#### [WORK ORDER]
Give back exactly the line containing "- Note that" and all that follow it in the data below, with the pictures left out.

#### [RECORDED DATA]
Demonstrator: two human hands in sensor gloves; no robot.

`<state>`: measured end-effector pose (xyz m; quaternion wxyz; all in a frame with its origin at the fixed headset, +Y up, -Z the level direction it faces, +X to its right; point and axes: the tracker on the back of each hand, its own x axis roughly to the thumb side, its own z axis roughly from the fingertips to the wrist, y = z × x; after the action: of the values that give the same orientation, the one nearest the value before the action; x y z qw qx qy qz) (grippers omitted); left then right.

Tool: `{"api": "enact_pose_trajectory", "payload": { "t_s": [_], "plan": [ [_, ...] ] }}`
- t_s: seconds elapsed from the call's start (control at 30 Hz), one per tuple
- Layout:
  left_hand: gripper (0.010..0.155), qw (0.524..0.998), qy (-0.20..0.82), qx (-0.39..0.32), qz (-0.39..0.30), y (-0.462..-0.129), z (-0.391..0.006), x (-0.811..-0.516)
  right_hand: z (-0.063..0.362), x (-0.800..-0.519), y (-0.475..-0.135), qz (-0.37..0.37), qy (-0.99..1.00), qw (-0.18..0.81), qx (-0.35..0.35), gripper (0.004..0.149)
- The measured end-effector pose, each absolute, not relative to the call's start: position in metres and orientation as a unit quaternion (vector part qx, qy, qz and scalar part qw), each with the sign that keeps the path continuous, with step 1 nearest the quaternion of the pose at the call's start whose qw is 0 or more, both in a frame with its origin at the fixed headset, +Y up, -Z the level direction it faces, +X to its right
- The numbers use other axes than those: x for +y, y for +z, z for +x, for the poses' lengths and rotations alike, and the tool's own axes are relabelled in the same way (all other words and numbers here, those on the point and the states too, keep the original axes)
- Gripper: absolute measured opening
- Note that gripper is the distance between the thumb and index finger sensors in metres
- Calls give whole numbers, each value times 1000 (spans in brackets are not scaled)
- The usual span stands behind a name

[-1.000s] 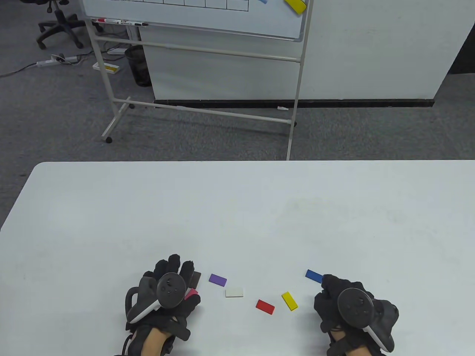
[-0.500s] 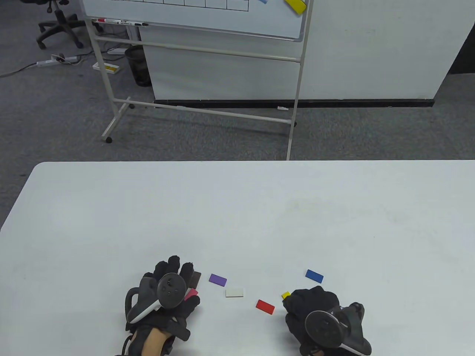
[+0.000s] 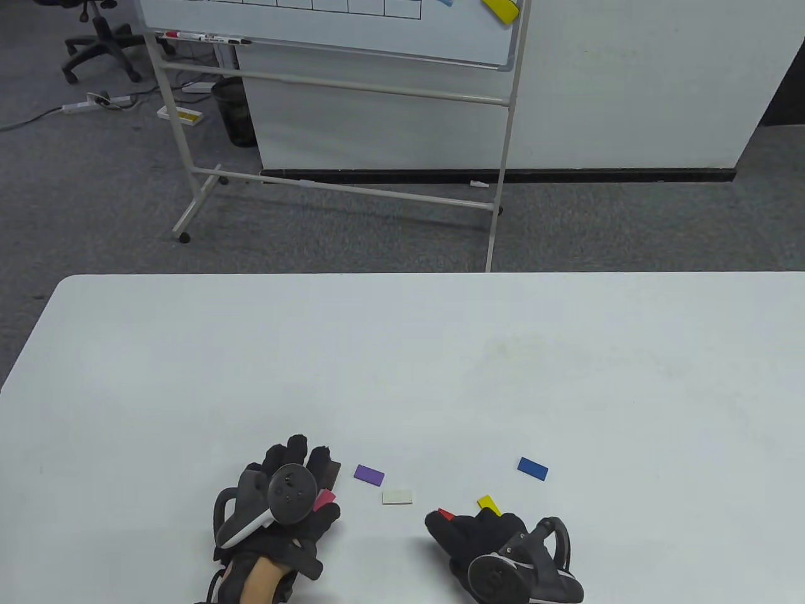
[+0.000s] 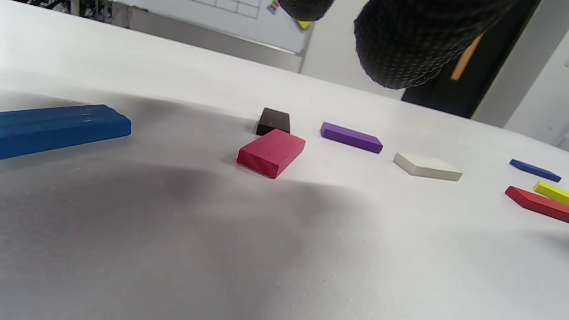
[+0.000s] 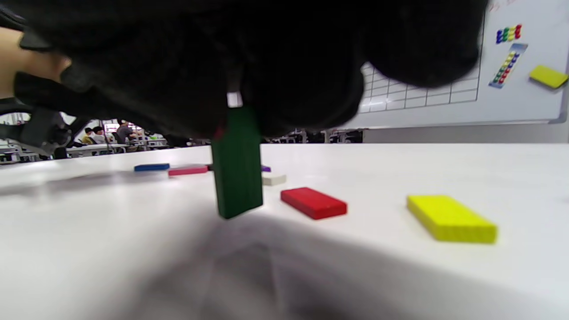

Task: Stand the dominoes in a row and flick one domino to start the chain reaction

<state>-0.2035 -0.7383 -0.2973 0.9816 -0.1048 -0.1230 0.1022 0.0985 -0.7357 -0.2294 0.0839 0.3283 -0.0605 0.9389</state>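
Right hand: the right hand is seen low at the near edge of the desk, fingers curled round the top of a green domino.
Green domino: it is held upright, long axis vertical, tilted slightly, its lower end at or just above the desk; contact cannot be told.
Left hand: the left hand is held over the desk with fingers relaxed; nothing is gripped.
Flat dominoes: a pink domino, brown domino, purple domino, white domino, red domino, yellow domino and blue domino are laid flat, long axes variously angled.
Near left wrist: another blue domino is laid flat.
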Motion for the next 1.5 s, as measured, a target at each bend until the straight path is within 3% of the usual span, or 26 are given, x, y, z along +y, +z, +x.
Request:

#### [RESPONSE TO THE TASK]
- Note that gripper is the distance between the thumb and index finger sensors in metres
- Calls give whole numbers, each value times 1000 (spans in brackets are not scaled)
- The usual span stands behind a name

[-1.000s] 
[-0.500s] 
[+0.000s] 
[+0.000s] 
[+0.000s] 

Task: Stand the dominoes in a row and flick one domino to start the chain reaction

<state>-0.2035 -0.7383 -0.2973 0.9816 -0.1048 -0.1230 0.1022 0.0985 -0.7357 -0.2294 0.0839 0.3283 -0.0605 0.9389</state>
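Right hand: the right hand is seen low at the near edge of the desk, fingers curled round the top of a green domino.
Green domino: it is held upright, long axis vertical, tilted slightly, its lower end at or just above the desk; contact cannot be told.
Left hand: the left hand is held over the desk with fingers relaxed; nothing is gripped.
Flat dominoes: a pink domino, brown domino, purple domino, white domino, red domino, yellow domino and blue domino are laid flat, long axes variously angled.
Near left wrist: another blue domino is laid flat.
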Motion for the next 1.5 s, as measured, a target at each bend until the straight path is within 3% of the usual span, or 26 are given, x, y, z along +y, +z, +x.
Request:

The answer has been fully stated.